Single template-statement pair
There are two variables saved in the package for you to work with. This template-statement pair describes the weight of an apple. Let’s declare them here so we can see what is inside:
print(apple_template)
#> [1] "{{ object }} has a {{ quality }} of {{ value }} {{ unit }}"
print(apple_statement)
#> [1] "Apple X has a weight of 241.68 grams"The idea behind rosettaR is that one may want to model
the knowledge contained in this sentence in multiple ways. The
template-statement pair constitutes a core piece of information
(sometimes called a “semantic anchor”) that can be transformed into
multiple representations.
Here we can turn it into a data frame:
knitr::kable(rosetta_format(apple_statement, apple_template))| object | quality | value | unit |
|---|---|---|---|
| Apple X | weight | 241.68 | grams |
That’s a pretty straightforward usage, but we can get more complicated with it. Here we can transform the statement into a CSV, where the slots become column headers and the values go in the columns:
rosetta_format(apple_statement, apple_template,
"Object,Quality,Value,Unit\n
{{ object }},{{ quality }},{{ value }},{{ unit }}")
#> [1] "Object,Quality,Value,Unit\n\n Apple X,weight,241.68,grams"We’re still in pretty simple territory here, so let’s get a little more complex.
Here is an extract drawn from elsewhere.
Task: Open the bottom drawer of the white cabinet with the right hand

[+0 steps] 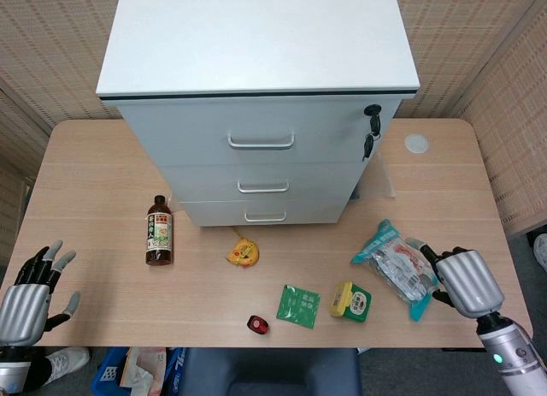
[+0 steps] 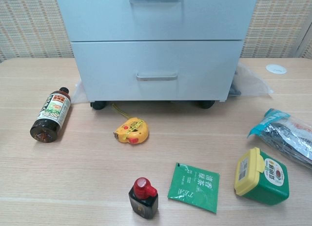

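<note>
The white cabinet stands at the back middle of the table, and its bottom drawer sits flush, handle untouched. The right hand hovers at the table's right edge, just beside a snack bag; whether its fingers are spread or curled, I cannot tell. The left hand rests off the near left corner, fingers spread, holding nothing.

The cabinet stands at the back of the bench. Before its bottom drawer lies a tape measure; a bottle lies to the left. Nearer the front edge sit a small jar, a tea packet and a tub, left to right. A snack bag lies rightmost, beside the right hand.
</note>
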`<state>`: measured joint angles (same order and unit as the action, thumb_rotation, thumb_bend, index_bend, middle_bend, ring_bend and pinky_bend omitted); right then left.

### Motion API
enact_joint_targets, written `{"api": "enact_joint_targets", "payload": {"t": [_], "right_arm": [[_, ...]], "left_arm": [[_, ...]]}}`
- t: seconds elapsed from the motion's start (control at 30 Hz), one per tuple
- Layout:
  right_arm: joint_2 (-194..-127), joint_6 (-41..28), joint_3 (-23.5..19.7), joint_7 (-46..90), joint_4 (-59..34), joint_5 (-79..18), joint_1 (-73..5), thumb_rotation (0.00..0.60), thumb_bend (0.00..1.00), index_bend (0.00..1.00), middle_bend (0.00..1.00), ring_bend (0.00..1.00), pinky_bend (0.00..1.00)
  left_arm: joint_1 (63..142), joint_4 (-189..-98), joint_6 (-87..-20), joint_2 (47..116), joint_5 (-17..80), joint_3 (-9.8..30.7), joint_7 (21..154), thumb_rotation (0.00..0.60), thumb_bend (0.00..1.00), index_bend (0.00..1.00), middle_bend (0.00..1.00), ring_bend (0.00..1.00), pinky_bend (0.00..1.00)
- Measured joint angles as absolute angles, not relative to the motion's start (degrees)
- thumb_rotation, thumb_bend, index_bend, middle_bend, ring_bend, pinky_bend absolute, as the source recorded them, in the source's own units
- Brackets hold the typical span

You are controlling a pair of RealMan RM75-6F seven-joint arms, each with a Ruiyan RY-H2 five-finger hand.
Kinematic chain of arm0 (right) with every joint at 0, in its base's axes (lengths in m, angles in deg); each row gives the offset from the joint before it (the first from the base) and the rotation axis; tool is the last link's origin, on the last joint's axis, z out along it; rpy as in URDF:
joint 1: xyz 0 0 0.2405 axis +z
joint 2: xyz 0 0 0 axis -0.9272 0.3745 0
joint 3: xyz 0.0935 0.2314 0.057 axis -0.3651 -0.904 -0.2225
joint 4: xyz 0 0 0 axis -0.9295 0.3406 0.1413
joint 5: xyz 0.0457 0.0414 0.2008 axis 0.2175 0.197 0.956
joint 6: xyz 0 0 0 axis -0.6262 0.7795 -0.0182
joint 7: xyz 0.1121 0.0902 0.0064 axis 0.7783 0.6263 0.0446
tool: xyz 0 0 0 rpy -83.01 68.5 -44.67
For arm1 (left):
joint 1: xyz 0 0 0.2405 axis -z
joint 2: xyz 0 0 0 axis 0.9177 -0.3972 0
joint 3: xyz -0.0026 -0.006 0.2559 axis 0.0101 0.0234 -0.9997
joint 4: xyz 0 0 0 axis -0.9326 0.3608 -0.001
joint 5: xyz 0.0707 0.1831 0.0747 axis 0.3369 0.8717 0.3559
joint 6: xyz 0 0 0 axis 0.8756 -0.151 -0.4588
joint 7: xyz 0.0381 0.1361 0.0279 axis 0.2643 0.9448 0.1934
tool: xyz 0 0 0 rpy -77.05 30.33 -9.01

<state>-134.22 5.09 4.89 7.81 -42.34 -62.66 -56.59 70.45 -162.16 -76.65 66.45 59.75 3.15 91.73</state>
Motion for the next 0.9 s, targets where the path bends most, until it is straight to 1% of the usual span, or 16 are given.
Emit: {"api": "enact_joint_targets", "payload": {"t": [0.1,0.23,0.47,0.67,0.9], "right_arm": [[-134.0,0.6,3.6,4.8,-44.7,-60.8,-53.5,0.6,0.31,0.15,0.84,0.85,0.8],[-134.4,-5.6,1.6,0.0,-47.5,-56.6,-48.8,0.6,0.32,0.14,0.87,0.89,0.85],[-137.7,-13.7,-1.3,-6.7,-49.4,-47.6,-41.5,0.6,0.35,0.14,0.88,0.9,0.86],[-142.2,-18.0,-3.1,-11.2,-49.0,-39.5,-35.5,0.6,0.35,0.14,0.88,0.91,0.86],[-148.3,-20.4,-3.6,-17.1,-46.7,-32.0,-28.9,0.6,0.39,0.14,0.88,0.91,0.86]], "left_arm": [[70.5,-162.1,-76.6,66.5,59.8,3.2,91.7,0.6,0.36,0.15,0.0,0.04,0.12],[70.6,-162.0,-76.4,66.5,59.8,3.1,91.7,0.6,0.36,0.15,0.0,0.04,0.12],[70.6,-161.9,-76.3,66.6,59.7,3.1,91.6,0.6,0.36,0.15,0.0,0.04,0.12],[70.6,-161.8,-76.0,66.6,59.7,3.0,91.5,0.6,0.36,0.15,0.0,0.04,0.12],[70.5,-161.6,-75.9,66.7,59.5,2.8,91.3,0.6,0.36,0.15,0.0,0.04,0.12]]}}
The original idea behind Rosetta Statements was to make it easier to create knowledge graphs in RDF. So here is an example of an RDF graph that describes the weight of an apple:
apple_rdf <- '@prefix ex: <http://example.org/instance/> .
@prefix ncit: <http://ncicb.nci.nih.gov/xml/owl/EVS/Thesaurus.owl#> .
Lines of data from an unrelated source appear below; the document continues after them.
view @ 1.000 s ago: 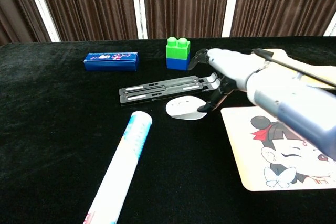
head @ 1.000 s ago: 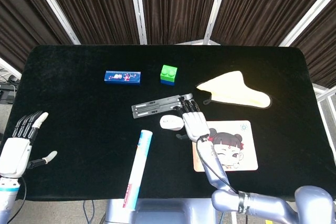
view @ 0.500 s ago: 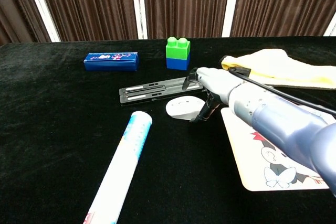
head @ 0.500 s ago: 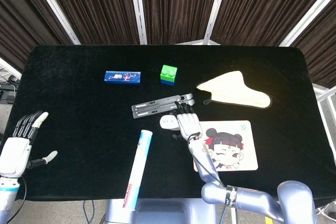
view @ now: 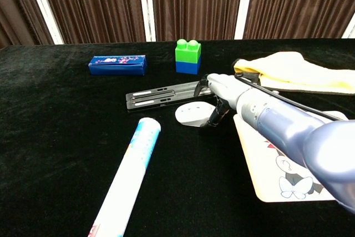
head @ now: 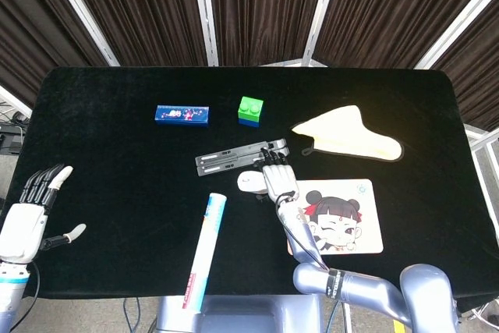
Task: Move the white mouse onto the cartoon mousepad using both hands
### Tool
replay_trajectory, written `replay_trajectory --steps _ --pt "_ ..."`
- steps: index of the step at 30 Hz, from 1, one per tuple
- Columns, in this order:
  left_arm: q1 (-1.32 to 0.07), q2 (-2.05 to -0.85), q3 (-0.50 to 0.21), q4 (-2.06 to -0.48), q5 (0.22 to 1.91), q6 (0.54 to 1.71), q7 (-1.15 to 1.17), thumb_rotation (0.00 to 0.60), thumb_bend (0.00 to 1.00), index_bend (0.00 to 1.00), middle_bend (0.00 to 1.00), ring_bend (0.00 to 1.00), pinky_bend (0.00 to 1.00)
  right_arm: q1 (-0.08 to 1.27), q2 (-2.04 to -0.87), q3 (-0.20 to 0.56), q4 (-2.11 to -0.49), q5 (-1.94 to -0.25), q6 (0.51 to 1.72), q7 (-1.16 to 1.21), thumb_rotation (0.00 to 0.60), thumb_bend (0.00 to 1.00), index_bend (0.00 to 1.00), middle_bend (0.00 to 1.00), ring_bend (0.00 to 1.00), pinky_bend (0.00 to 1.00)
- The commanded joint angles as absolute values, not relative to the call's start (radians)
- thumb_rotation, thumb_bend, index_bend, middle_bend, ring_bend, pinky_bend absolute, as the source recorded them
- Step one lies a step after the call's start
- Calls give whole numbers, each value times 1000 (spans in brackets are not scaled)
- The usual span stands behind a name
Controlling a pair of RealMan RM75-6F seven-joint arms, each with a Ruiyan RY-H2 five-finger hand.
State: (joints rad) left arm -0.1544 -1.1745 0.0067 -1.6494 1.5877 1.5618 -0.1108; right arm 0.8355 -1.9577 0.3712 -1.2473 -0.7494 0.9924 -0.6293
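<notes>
The white mouse (head: 249, 182) (view: 192, 114) lies on the black table, just left of the cartoon mousepad (head: 352, 224) (view: 283, 184). My right hand (head: 280, 179) (view: 224, 94) hovers low at the mouse's right side. Its fingertips (view: 213, 119) curl down and touch the mouse's right edge, but they do not wrap around it. The mousepad, printed with a girl's face, lies flat and is partly covered by my right forearm. My left hand (head: 33, 210) is far off at the table's left front edge, fingers spread, holding nothing. The chest view does not show it.
A black flat bracket (head: 234, 158) (view: 161, 94) lies just behind the mouse. A white tube (head: 205, 250) (view: 128, 175) lies at the front left. Behind are a blue box (head: 183, 114), a green-and-blue block (head: 250, 110) and a yellow cloth (head: 351, 136).
My right hand has slid left off the mousepad side and dropped lower, bringing its fingertips against the mouse's right edge. The mouse and my left hand have not moved.
</notes>
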Motion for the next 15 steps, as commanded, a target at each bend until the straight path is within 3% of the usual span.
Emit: replay_trajectory --steps 1,9,13,15 --pt "-154 -1175 4 -1649 1589 1560 -116 600 170 0 0 0 0 839 -1961 367 -1238 -740 990 -631 600 234 234 0 0 0" --pt "-151 -1175 -1 -1646 1595 1556 -127 600 170 0 0 0 0 845 -1973 355 -1207 -716 978 -625 600 267 278 13 0 0" --pt "-150 -1176 -3 -1645 1600 1555 -130 600 171 0 0 0 0 845 -1979 355 -1201 -730 985 -601 600 289 404 125 0 2" --pt "-149 -1176 -5 -1645 1601 1556 -132 600 172 0 0 0 0 843 -1983 354 -1201 -754 1002 -581 600 294 453 188 1 51"
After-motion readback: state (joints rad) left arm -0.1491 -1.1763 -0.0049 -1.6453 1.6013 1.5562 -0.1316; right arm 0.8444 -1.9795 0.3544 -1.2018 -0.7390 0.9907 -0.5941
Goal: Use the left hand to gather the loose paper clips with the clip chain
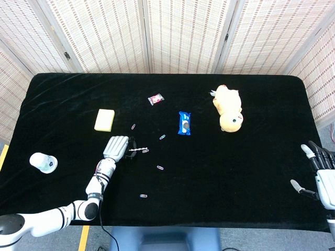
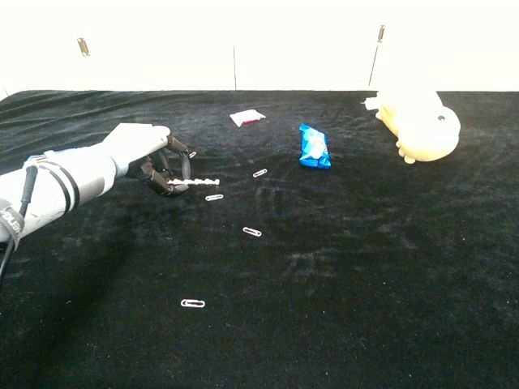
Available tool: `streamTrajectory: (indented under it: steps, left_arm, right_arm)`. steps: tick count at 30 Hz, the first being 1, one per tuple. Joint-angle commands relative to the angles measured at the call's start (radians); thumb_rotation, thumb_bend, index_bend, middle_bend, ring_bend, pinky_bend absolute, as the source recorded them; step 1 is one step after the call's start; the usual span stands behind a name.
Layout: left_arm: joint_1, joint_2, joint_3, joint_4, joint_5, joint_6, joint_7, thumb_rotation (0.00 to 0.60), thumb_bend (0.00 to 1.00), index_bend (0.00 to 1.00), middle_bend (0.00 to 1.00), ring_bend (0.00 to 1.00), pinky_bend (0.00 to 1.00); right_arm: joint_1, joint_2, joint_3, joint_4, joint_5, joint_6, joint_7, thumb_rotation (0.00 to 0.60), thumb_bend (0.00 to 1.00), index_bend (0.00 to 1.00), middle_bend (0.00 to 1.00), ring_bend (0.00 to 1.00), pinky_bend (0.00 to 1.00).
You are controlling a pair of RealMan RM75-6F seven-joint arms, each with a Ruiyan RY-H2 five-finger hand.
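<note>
My left hand (image 1: 117,148) (image 2: 154,160) pinches a short white clip chain (image 1: 137,150) (image 2: 200,182) that sticks out to the right, just above the black cloth. The chain's tip hangs right over a loose paper clip (image 1: 145,151) (image 2: 214,198). More loose clips lie around: one (image 1: 133,126) (image 2: 192,155) behind the hand, one (image 1: 162,137) (image 2: 259,173) near the blue packet, one (image 1: 160,168) (image 2: 252,232) in the middle, and one (image 1: 143,196) (image 2: 193,304) near the front edge. My right hand (image 1: 323,175) hovers open off the table's right front corner.
A yellow sponge (image 1: 104,120) lies behind the left hand. A white cup (image 1: 43,162) stands at the far left. A blue snack packet (image 1: 184,123) (image 2: 314,147), a small red-white packet (image 1: 155,99) (image 2: 246,118) and a yellow plush toy (image 1: 229,108) (image 2: 419,121) sit toward the back.
</note>
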Motion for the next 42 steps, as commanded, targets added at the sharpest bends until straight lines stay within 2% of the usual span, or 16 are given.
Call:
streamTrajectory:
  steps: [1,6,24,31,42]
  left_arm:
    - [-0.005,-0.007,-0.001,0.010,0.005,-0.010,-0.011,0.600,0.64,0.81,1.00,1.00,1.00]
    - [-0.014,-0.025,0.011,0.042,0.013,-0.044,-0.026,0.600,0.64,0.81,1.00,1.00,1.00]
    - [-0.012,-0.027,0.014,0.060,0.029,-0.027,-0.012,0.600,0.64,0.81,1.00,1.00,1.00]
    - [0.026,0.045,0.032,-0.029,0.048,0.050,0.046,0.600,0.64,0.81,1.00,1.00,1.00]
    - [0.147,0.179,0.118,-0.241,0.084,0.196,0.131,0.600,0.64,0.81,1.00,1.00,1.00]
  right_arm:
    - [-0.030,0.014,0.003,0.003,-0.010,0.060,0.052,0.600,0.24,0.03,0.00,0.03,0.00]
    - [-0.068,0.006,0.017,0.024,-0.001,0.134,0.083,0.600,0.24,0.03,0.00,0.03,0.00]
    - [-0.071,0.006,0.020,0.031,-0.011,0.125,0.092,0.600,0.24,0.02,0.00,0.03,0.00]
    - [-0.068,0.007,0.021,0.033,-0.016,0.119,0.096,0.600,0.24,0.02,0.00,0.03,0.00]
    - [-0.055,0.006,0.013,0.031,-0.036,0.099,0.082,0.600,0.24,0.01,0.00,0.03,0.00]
@prefix pato: <http://purl.obolibrary.org/obo/PATO_> .
@prefix iao: <http://purl.obolibrary.org/obo/IAO_> .
@prefix obi: <http://purl.obolibrary.org/obo/OBI_> .
@prefix ro: <http://purl.obolibrary.org/obo/RO_> .
@prefix uo: <http://purl.obolibrary.org/obo/UO_> .
@prefix rdf: <http://www.w3.org/1999/02/22-rdf-syntax-ns#> .
@prefix rdfs: <http://www.w3.org/2000/01/rdf-schema#> .
@prefix xsd: <http://www.w3.org/2001/XMLSchema#> .
############################################################
## OBJECT: the particular apple
############################################################
ex:apple
rdf:type ncit:apple ;
rdfs:label "{{ object }}" ;
ro:has_quality ex:apple{{ quality }} .
############################################################
## QUALITY: weight of the apple
############################################################
ex:apple{{ quality }}
rdf:type pato:{{ quality }} ; # PATO:weight
iao:is_about ex:apple ;
iao:is_quality_measured_as ex:apple{{ quality }}Datum .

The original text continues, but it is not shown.